**Required work**
Only lines holding "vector" are needed; copy each of them from the data below.

**Data**

--

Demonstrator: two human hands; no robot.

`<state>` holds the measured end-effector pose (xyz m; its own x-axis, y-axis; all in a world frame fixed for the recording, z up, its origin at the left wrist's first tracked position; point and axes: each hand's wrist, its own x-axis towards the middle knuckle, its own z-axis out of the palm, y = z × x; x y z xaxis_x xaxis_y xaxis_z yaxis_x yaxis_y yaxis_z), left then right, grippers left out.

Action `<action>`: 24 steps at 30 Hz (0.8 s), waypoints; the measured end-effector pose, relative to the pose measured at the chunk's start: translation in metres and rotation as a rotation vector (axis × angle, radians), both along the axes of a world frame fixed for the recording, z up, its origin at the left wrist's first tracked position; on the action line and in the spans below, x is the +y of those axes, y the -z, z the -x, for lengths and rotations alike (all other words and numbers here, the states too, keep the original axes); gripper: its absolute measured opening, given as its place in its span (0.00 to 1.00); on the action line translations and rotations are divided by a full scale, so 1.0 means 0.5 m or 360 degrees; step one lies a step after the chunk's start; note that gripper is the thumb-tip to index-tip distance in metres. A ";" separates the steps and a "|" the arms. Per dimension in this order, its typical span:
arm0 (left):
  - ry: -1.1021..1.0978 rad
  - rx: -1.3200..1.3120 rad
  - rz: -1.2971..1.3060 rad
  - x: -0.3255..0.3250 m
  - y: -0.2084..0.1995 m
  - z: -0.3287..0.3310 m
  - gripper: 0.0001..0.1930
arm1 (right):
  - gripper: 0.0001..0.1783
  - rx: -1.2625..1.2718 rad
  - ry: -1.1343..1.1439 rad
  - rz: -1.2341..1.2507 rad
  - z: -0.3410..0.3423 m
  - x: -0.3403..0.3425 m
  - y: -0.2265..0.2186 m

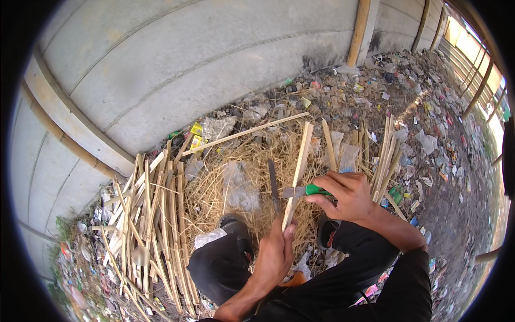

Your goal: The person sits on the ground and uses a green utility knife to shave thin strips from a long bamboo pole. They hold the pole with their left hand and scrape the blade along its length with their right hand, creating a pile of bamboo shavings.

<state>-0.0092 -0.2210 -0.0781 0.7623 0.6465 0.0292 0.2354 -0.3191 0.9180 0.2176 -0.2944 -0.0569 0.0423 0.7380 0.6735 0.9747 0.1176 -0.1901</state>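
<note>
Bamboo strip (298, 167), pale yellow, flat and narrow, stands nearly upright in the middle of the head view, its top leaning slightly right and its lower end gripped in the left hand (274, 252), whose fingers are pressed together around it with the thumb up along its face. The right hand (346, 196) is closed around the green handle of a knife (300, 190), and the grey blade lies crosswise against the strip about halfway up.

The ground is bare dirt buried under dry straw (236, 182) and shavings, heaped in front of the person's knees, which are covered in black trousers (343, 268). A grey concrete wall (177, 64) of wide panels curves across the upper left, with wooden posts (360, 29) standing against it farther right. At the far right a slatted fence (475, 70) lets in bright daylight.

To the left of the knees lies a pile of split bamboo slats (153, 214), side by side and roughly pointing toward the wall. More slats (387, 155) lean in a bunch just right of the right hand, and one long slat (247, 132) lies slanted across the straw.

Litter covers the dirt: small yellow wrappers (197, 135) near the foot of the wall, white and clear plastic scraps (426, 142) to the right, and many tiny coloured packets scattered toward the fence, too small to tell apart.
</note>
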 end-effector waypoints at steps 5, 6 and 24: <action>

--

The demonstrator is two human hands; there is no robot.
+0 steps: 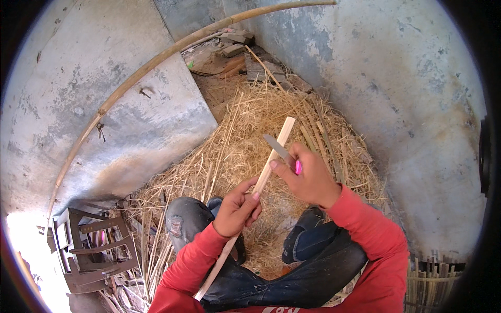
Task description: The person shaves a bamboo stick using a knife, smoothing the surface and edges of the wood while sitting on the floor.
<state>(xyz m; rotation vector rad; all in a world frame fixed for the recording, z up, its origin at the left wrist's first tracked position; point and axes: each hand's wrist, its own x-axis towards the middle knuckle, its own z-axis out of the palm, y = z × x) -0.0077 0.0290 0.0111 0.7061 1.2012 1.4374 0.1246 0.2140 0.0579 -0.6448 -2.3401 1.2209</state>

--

**The answer**
Action `<action>`: 24 steps at 30 Hz (0.8 s), waypoints; the measured end-effector pose, relative to the pose measured at the chunk's start: translation in metres and rotation as a rotation vector (axis × angle, radians), both along the axes of a world frame fixed for the recording, z up, its origin at the left wrist's first tracked position; on the action line and in the spans below, x is the +y of those axes, y the -z, z the -x, for lengths and rotations alike (all other words and numbers here, the states too, keep the original axes); gripper: its absolute measured opening, given as its place in its span (0.00 to 1.00); on the action line translations and rotations are divided by a full scale, so 1.0 means 0.5 m or 360 degrees; step one lies a step after the chunk's start; note that gripper is the thumb-tip to index-tip distance in metres. A ";" separates the steps and a "|" the arms. Per dimension in this order, its typical span:
<state>(xyz m; rotation vector rad; all in a world frame fixed for the recording, z up, its origin at the left wrist's first tracked position; point and axes: each hand's wrist, its own x-axis towards the middle knuckle, its own z-axis out of the palm, y = z × x) -0.0077 0.0290 0.0111 0.7061 1.2012 1.4374 0.1246 0.2140 0.0579 -0.6448 -2.3401 1.2209</state>

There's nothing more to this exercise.